Which of our series have Dark Horse readers been following longer than any other? It depends in part on how you put the question-Hellboy premiered as a character in 1993, and DH has been doing Star Wars comics since 1991-but one good candidate for the answer is Oh My Goddess!, with a storyline published more or less continuously by Dark Horse since issue #1 in August of 1994. The vast majority of its history has been as a monthly comic book, in a ten year run that ended with issue #112 in September of 2004. That same readership has been loyal enough to follow us as the story continues into the OMG! graphic novels, despite the change in format and even reading direction.

Longtime Dark Horse fans know that all manga in the U.S. were once published in the form of monthly comic books, printed to read left-to-right just like any American comic. Thirteen of Dark Horse's Eisner Award nominations for excellence in comics have been for manga, of which four have won (and in three different categories). Three of the four manga artists admitted to the Eisner Hall of Fame have been published by Dark Horse. I respect-as I believe everyone should-the legacy of the comics format, which for a decade and as half did so much to spread awareness of some of Japan's greatest artists and writers in the West. In fact Dark Horse is the only company in America to still publish manga in this style, with the appropriately-named Blade of the Immortal, which began its run in May of 1996, and whose 123rd issue, out this month, proves it also to be one of Dark Horse's most enduring series ever.

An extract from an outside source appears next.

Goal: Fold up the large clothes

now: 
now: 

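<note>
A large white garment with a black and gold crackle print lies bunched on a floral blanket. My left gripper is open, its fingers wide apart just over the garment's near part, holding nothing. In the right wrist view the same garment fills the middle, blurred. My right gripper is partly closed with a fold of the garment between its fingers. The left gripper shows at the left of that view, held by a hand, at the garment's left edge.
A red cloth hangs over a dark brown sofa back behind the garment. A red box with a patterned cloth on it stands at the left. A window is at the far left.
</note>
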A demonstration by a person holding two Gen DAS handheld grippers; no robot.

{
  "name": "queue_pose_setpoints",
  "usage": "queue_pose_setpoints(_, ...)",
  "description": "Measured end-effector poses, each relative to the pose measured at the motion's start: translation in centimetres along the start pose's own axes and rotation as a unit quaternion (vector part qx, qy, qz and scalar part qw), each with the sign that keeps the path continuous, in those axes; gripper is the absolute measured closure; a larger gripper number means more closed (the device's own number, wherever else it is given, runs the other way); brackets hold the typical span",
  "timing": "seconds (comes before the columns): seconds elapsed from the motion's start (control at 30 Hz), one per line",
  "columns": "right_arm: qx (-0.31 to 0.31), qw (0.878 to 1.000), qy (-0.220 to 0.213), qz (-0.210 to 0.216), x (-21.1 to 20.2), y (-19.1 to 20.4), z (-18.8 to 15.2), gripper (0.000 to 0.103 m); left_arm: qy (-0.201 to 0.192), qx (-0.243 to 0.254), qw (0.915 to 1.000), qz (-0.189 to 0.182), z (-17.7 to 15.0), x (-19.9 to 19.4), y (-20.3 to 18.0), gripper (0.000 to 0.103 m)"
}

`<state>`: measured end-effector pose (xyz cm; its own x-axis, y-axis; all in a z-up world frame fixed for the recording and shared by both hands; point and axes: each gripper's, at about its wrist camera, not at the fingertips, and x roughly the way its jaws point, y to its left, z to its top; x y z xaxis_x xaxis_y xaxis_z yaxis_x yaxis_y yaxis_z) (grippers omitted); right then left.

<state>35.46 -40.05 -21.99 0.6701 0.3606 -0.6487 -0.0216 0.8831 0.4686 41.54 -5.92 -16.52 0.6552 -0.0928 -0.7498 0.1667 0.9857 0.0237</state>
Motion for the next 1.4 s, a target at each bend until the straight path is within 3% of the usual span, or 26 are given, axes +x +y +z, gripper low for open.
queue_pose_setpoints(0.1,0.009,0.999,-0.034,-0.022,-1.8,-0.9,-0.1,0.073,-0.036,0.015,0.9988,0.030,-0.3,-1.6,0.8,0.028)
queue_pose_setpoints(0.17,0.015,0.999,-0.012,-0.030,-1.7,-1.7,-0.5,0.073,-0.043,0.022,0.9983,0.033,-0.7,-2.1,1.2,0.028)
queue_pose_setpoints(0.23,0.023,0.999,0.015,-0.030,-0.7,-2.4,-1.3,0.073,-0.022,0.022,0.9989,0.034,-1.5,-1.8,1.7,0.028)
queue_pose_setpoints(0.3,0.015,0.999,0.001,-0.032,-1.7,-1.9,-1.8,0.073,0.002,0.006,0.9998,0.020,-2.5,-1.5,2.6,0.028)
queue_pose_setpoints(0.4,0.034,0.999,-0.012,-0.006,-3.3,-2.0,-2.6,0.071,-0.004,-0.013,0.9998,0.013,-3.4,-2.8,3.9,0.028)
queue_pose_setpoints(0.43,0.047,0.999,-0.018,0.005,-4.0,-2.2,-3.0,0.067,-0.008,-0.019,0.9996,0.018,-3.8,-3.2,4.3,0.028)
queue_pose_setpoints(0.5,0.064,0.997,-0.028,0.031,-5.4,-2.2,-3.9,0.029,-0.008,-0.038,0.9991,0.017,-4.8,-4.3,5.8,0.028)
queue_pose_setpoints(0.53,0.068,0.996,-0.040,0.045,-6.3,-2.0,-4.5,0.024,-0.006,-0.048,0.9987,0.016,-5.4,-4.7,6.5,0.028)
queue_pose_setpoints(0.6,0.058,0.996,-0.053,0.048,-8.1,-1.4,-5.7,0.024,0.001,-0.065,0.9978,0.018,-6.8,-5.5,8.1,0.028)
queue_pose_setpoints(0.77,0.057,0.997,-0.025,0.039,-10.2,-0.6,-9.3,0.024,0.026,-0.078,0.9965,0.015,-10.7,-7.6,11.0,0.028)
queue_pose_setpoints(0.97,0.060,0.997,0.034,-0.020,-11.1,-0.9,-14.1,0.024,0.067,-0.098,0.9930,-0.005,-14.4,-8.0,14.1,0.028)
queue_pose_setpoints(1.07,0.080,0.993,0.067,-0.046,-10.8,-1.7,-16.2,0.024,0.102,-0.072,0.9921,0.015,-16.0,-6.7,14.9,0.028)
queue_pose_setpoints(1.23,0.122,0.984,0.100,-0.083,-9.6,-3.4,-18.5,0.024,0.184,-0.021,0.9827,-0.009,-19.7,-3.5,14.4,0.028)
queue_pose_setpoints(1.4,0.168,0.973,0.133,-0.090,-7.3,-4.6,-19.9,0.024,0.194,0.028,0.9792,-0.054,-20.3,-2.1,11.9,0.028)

The transition from reading one direction to another, from reading one chapter a month to a graphic novel every two or three months, has sometimes been awkward, no less on the editors here, all of whom, including myself, came out of the old tradition. I sometimes felt I could do with a big "L/R" toggle switch mounted in my cerebellum. We mustn't forget there's a very good reason for it-bookstores throughout the U.S. have embraced comics (Japanese and Western alike) in graphic novel form, greatly expanding their readership. There's another way to look at this issue as well. Just as we publish Japanese and other foreign artists, Dark Horse's own original comics have been translated in many different nations, including Japan, where Mike Mignola and Frank Miller's strong chiaroscuro styles are admired by artists trained to express themselves in black and white. But consider that the Japanese editions of Hellboy and Sin City aren't flopped to read "the Japanese way;" they're left in their American layout, so they can be read the way their artists originally drew them.

Now Dark Horse is doing the same for the Japanese artists it publishes. Dark Horse was the first to publish an English edition of Katsuhiro Otomo's epic Akira in its original black-and-white; be on the lookout soon for the long-awaited Akira Club, a translation of a Japanese retrospective on the phenomenal manga, including dozens of images never seen here before. And the latest Dark Horse manga to make the leap from one era to the next premieres this month: Gunsmith Cats: Burst, the sequel to Kenichi Sonoda's Gunsmith Cats (itself now being re-issued in unflopped graphic novel form). GSC is a special manga for U.S. readers, as its Chicago setting represents Sonoda's tribute to the American crime and action films he loves. And after all, flopping Gunsmith Cats in the old days had the ironic effect of messing up the creator's research-Dark Horse is now proud to present GSC's signature car chases and shootouts with Americans who drive on the right-you know, the way Sonoda originally drew them!